**EXERCISE INSTRUCTIONS**
Word for word, return the lines below from the first through the line that has "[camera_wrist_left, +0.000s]", dropping the pictures.

---- PROVIDED DATA

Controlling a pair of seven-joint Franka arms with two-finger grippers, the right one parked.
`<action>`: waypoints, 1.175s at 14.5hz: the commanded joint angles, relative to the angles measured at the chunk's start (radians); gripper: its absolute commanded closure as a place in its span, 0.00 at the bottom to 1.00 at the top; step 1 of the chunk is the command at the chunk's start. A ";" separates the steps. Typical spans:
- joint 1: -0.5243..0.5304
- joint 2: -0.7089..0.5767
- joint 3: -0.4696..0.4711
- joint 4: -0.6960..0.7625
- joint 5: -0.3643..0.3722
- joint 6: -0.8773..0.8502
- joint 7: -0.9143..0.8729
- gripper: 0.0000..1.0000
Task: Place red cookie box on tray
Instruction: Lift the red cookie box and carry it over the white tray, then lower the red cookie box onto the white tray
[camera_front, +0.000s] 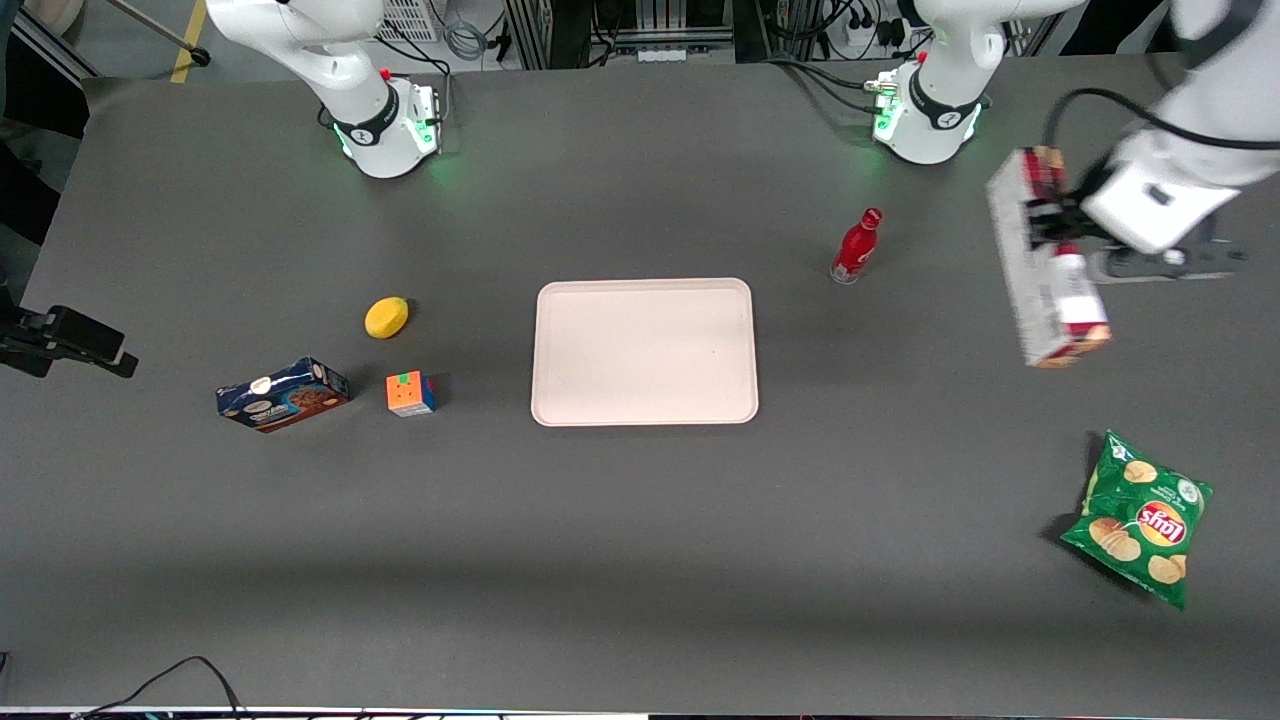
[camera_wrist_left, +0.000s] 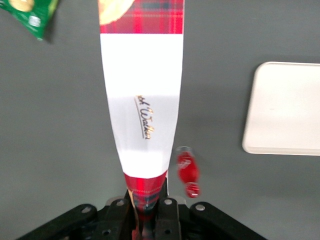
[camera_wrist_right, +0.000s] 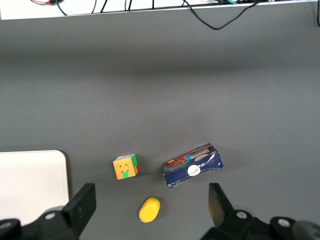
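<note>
My gripper is clamped on the red box, holding it up in the air above the table near the working arm's end, well apart from the tray. I have the box by one long edge, roughly a third of the way along; it hangs lengthwise, one end toward the front camera, its white panel and plaid ends showing. In my wrist view the box runs straight out from between my fingers, which press on its plaid end.

The tray lies flat in the middle of the table with nothing on it; in my wrist view one rounded corner of it shows, off to the side of the box. A red bottle stands upright between the tray and my gripper, nearer the arm bases' edge; my wrist camera sees it below the box. A green chip bag lies near the corner at the working arm's end, nearer the front camera than the box.

Toward the parked arm's end lie a lemon, a cube and a blue box.
</note>
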 joint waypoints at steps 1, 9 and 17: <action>-0.015 0.007 -0.152 0.040 -0.017 0.010 -0.214 0.83; -0.069 0.151 -0.399 0.037 -0.037 0.202 -0.502 0.83; -0.211 0.400 -0.449 -0.049 0.100 0.470 -0.757 0.82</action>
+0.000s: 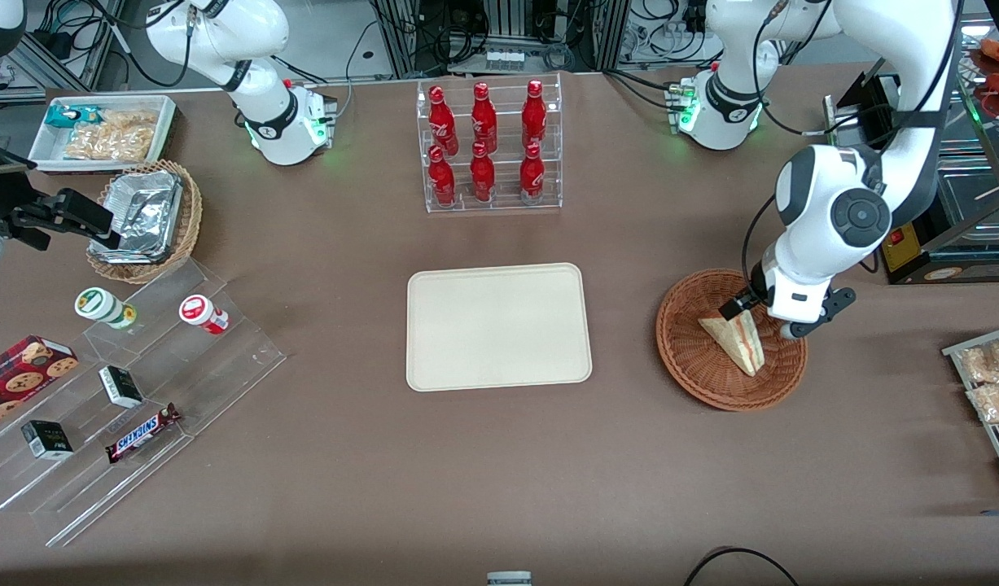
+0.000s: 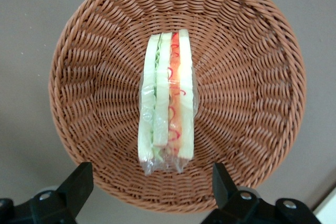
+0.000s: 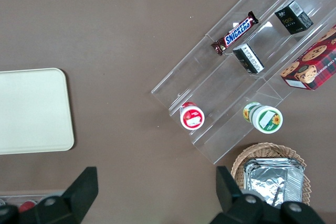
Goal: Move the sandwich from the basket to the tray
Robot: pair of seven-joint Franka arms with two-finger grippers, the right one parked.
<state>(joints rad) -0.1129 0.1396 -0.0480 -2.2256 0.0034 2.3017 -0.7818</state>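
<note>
On the table (image 1: 466,472), open pincer (image 2: 152,187) hides basket (image 2: 252,77) rim.

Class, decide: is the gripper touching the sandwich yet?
Apart. The left wrist view shows the gripper open, both fingers clear of the sandwich, which lies in the basket.

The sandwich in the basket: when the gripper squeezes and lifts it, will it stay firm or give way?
The sandwich will probably squash: soft bread slices with filling between. Its clear wrap may be slippery. It stands on a narrow edge in the basket, so a nudge could tip it. The open gripper hovers above it.
</note>
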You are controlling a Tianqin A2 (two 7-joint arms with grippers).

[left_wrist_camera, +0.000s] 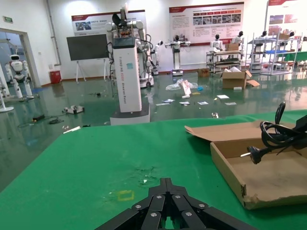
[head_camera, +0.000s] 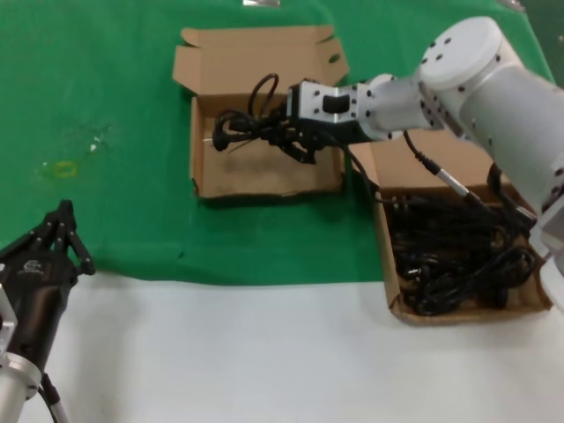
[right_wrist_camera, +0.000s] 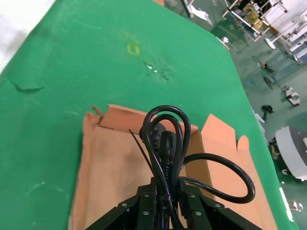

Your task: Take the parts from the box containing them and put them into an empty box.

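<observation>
My right gripper reaches across the table and is shut on a black power cord, a looped bundle with a plug, held over the empty box at the back centre. In the right wrist view the power cord sticks out from between the fingers above that box's bare floor. The box containing the parts sits at the right, full of tangled black cords. Shut and idle, my left gripper waits at the near left, and the cord's plug hangs over the empty box in its wrist view.
A green cloth covers the far part of the table, and bare white tabletop lies in front. The empty box's flap lid lies open behind it. A small yellow mark is on the cloth at the left.
</observation>
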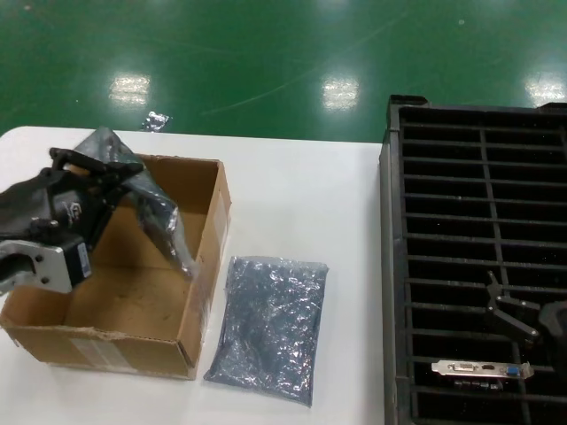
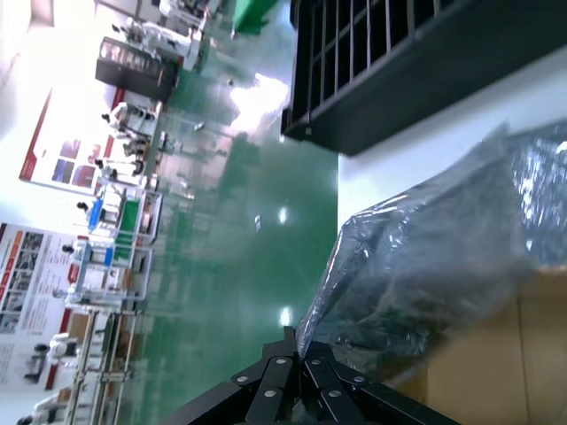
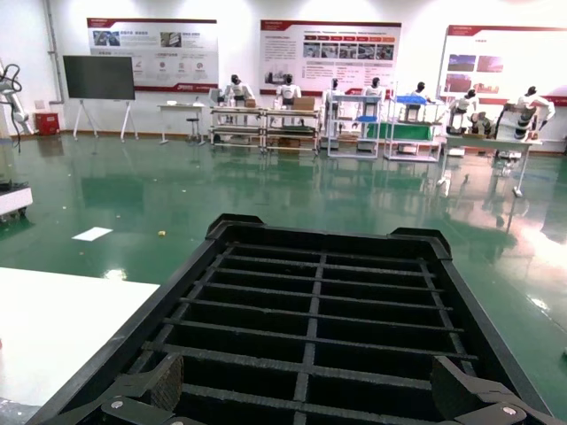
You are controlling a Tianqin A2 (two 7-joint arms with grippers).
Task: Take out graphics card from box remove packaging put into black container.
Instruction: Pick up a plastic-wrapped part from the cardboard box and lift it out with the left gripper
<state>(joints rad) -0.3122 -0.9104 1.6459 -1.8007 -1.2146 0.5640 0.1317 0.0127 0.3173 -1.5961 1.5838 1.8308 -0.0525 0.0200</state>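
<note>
Graphics card (image 1: 481, 368) stands in a near slot of the black container (image 1: 461, 159), silver bracket up, as I watch my right gripper (image 1: 518, 317) hang just above it, fingers spread and empty. My left gripper (image 1: 93, 164) pinches a bagged item (image 1: 151, 208) over the cardboard box (image 1: 208, 257). An anti-static bag (image 1: 270, 323) lies flat on the white table (image 1: 301, 195) beside the box.

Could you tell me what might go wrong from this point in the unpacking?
The left hand pinches only the top of the bagged graphics card over the box, so it might slip free or snag the wall. An empty bag lies beside the box and could get dragged. The right hand waits open over the black container.
</note>
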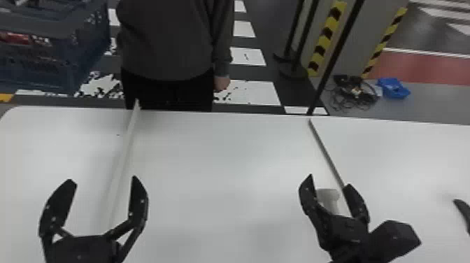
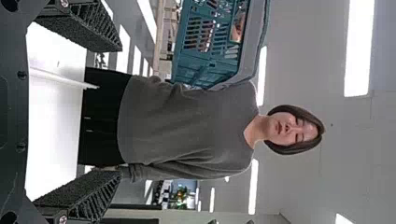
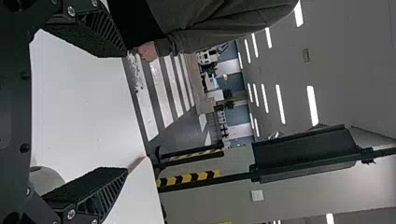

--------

**FINISHED TASK**
Controlling a pair of seven-joint Franka arms with two-finger grippers, the right one parked.
`<action>`: waypoints, 1.175s at 14.5hz: the commanded joint angles, relative to the angles measured at the chunk's start (radians); gripper: its absolute commanded closure as a place in its span, 0.00 at the bottom to 1.00 at the top; step 1 of the chunk is the command at the chunk's start. A ";" separates the steps. Typical spans:
- joint 1: -0.5243..0.5304
- joint 2: -0.7089..0.5767
- joint 3: -0.4696..0.4711
- joint 4: -0.6960..0.7625
- joint 5: -0.3643..0.3722
- joint 6: -0.8773..0.8502
- joint 7: -0.9143..0.8729
- gripper: 0.0000..1.0000
Task: Place red cookie box on tray
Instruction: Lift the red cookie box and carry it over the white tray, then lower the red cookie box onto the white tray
[camera_front, +0.000s] 
[camera_wrist_left, +0.000s] 

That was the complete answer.